§ **TO DO**
The result should be an exact copy of the entries below, free of pictures.

─── DATA SHOWN

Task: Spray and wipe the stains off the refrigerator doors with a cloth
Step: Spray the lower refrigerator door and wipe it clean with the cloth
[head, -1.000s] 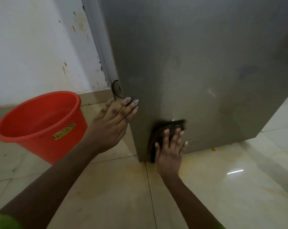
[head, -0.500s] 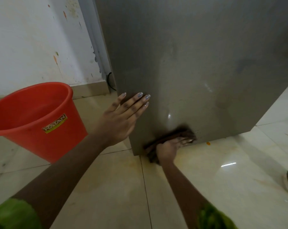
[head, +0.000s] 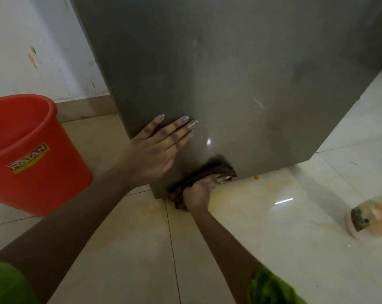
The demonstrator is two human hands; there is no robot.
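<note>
Far left, red bucket (head: pixel 32 154) cut off by the frame edge, on tiled floor (head: pixel 130 249) near the refrigerator door (head: pixel 229 73). Flat on the door's lower corner, left grip (head: pixel 155 150), fingers straight. Along the door's bottom edge, brown cloth (head: pixel 209 171) bunched, long axis rising rightward, partly hidden under right grip (head: pixel 198 191), fingers curled over it. Rightward, open floor and a blurred object (head: pixel 361 218), impossible to identify.

The fridge door (head: pixel 229 73) looks like smooth grey metal with a dull satin sheen, smudgy in spots. The cloth (head: pixel 207 172) is dark brown, soft and crumpled. The bucket (head: pixel 32 150) is shiny orange-red plastic. The floor (head: pixel 262 216) is glossy cream tile with orange stains, and the wall (head: pixel 32 51) is matt white paint, speckled.
</note>
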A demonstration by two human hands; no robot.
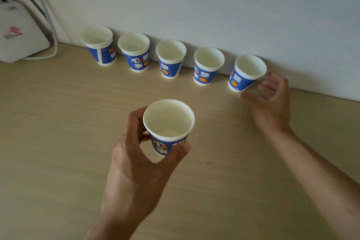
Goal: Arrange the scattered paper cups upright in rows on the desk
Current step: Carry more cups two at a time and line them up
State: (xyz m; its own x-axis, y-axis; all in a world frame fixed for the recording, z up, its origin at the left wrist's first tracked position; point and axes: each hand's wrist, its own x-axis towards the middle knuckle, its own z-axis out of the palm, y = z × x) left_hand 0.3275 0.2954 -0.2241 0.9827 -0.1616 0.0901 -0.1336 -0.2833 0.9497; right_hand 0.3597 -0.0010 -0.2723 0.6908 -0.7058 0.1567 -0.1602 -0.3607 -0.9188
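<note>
While the left hand (134,163) grips it, the blue cup (168,122) is upright.

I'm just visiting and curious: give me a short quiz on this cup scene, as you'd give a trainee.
1. How many stand in the row of cups along the wall?
2. True or false: the left hand holds its cup upside down.
3. Which hand grips a cup? A left, B right, C both.
Key: 1 five; 2 false, it is upright; 3 A.
</note>
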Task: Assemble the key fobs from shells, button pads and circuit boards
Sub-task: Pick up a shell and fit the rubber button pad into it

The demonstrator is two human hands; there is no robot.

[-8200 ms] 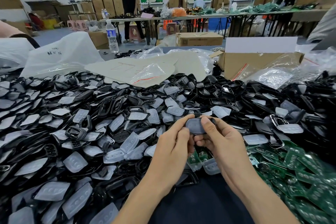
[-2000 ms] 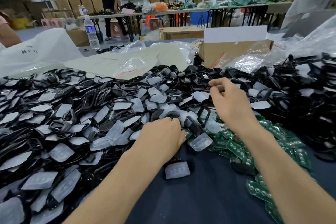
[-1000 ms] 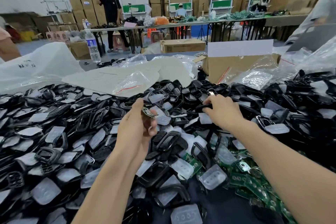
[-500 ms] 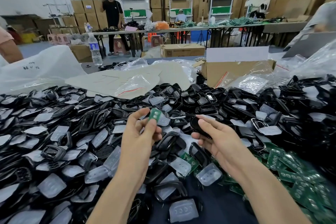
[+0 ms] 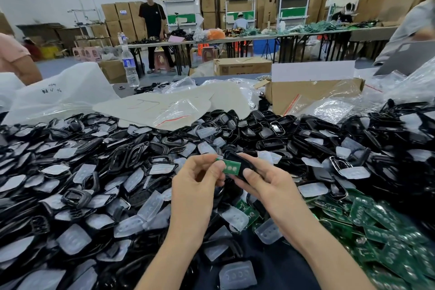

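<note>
Bare forearms (image 5: 186, 238), left hand (image 5: 196, 186), right hand (image 5: 268, 183), short nails (image 5: 247, 173)

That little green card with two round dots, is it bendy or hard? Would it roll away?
Probably hard: the green circuit board juts out flat though the left hand pinches just one end. Likely very light: a pinch holds it beside the black shell in the right hand. Flat with corners, so it should not roll.

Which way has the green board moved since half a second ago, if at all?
Yes: against the cardboard box, the board has shifted right and nearer the camera, up to the shell in the right hand.
</note>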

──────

§ **ANSWER SPACE**
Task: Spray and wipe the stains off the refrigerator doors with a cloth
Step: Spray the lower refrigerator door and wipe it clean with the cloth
[head, -1.000s] 
[head, -0.500s] 
[head, +0.000s] 
The demonstrator is two human hands; there is no robot.
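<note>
Far left, red bucket (head: pixel 32 154) cut off by the frame edge, on tiled floor (head: pixel 130 249) near the refrigerator door (head: pixel 229 73). Flat on the door's lower corner, left grip (head: pixel 155 150), fingers straight. Along the door's bottom edge, brown cloth (head: pixel 209 171) bunched, long axis rising rightward, partly hidden under right grip (head: pixel 198 191), fingers curled over it. Rightward, open floor and a blurred object (head: pixel 361 218), impossible to identify.

The fridge door (head: pixel 229 73) looks like smooth grey metal with a dull satin sheen, smudgy in spots. The cloth (head: pixel 207 172) is dark brown, soft and crumpled. The bucket (head: pixel 32 150) is shiny orange-red plastic. The floor (head: pixel 262 216) is glossy cream tile with orange stains, and the wall (head: pixel 32 51) is matt white paint, speckled.
</note>
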A demonstration by two human hands; no robot.
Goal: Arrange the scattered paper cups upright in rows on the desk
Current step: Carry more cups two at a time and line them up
State: (xyz m; its own x-axis, y-axis; all in a world frame fixed for the recording, z up, its origin at the left wrist's first tracked position; point and axes: each hand's wrist, its own x-axis towards the middle knuckle, its own z-axis out of the palm, y = z × x) left_hand 0.3275 0.2954 -0.2241 0.9827 -0.1616 0.0901 -0.1336 -0.2833 0.9497; right_hand 0.3597 -0.0010 -0.2723 0.6908 -0.7058 0.1567 -0.1602 -0.3607 -0.9188
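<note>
While the left hand (134,163) grips it, the blue cup (168,122) is upright.

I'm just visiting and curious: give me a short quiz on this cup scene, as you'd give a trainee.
1. How many stand in the row of cups along the wall?
2. True or false: the left hand holds its cup upside down.
3. Which hand grips a cup? A left, B right, C both.
Key: 1 five; 2 false, it is upright; 3 A.
</note>
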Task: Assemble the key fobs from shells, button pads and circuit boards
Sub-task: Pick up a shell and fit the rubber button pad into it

The demonstrator is two human hands; there is no robot.

[-8200 ms] 
[-2000 ms] 
[-1000 ms] 
[-500 ms] 
[+0 ms] 

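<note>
Bare forearms (image 5: 186, 238), left hand (image 5: 196, 186), right hand (image 5: 268, 183), short nails (image 5: 247, 173)

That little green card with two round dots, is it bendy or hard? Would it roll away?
Probably hard: the green circuit board juts out flat though the left hand pinches just one end. Likely very light: a pinch holds it beside the black shell in the right hand. Flat with corners, so it should not roll.

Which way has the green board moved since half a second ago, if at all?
Yes: against the cardboard box, the board has shifted right and nearer the camera, up to the shell in the right hand.
</note>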

Nothing else remains to be done in this exercise.